## Work item:
For the listing that follows, give again exactly the lines from the one with "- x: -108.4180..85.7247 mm" to the one with "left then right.", including both.

## Data block:
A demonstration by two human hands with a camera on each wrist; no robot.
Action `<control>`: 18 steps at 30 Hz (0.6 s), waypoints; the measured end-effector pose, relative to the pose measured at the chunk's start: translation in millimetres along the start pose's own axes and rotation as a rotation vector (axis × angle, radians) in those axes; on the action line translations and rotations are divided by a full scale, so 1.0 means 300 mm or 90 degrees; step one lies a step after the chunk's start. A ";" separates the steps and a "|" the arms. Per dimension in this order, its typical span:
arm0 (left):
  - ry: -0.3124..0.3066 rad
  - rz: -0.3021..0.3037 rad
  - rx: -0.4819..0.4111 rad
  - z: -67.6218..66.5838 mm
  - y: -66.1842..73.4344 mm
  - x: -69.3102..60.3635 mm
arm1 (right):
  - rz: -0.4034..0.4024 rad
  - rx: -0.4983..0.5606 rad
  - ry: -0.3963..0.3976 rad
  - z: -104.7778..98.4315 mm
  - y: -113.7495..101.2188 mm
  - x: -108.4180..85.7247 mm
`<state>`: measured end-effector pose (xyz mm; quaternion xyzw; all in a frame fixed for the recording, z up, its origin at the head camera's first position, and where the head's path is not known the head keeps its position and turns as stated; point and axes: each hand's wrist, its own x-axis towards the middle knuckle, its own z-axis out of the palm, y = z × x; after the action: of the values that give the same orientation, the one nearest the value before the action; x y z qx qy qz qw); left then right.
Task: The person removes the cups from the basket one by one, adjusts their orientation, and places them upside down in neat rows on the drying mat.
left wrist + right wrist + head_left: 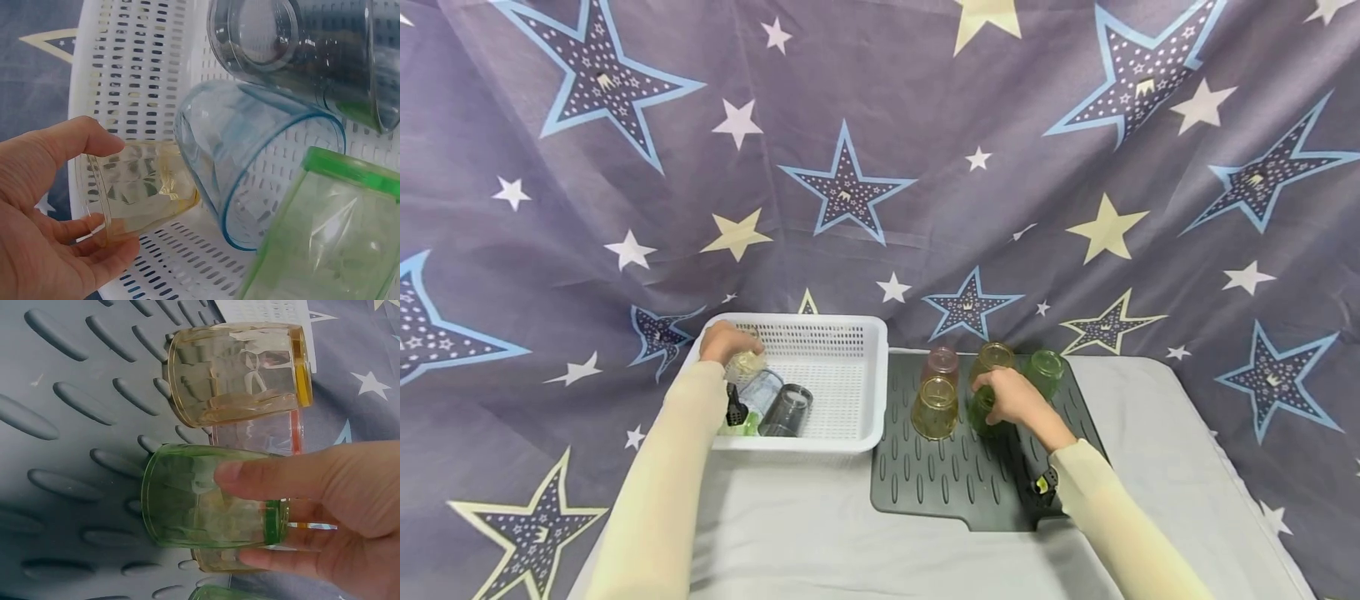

## Response to this exercise:
  - x: -108.4180..85.7247 mm
`<state>`: measured end-effector pose (xyz mm; quaternion xyzw; all in a frame fixed for the recording, z up, its origin at the head camera's first position, and where the head's path is not known the head keeps its position and turns as stated; point and axes: each hand's wrist, its own x-axis towards the middle knuckle, its own z-axis out of the palm, y = z × x; after the action: of the values that give the same orientation, the one nearest the value before the action; x y z qx qy qz qw); left then right.

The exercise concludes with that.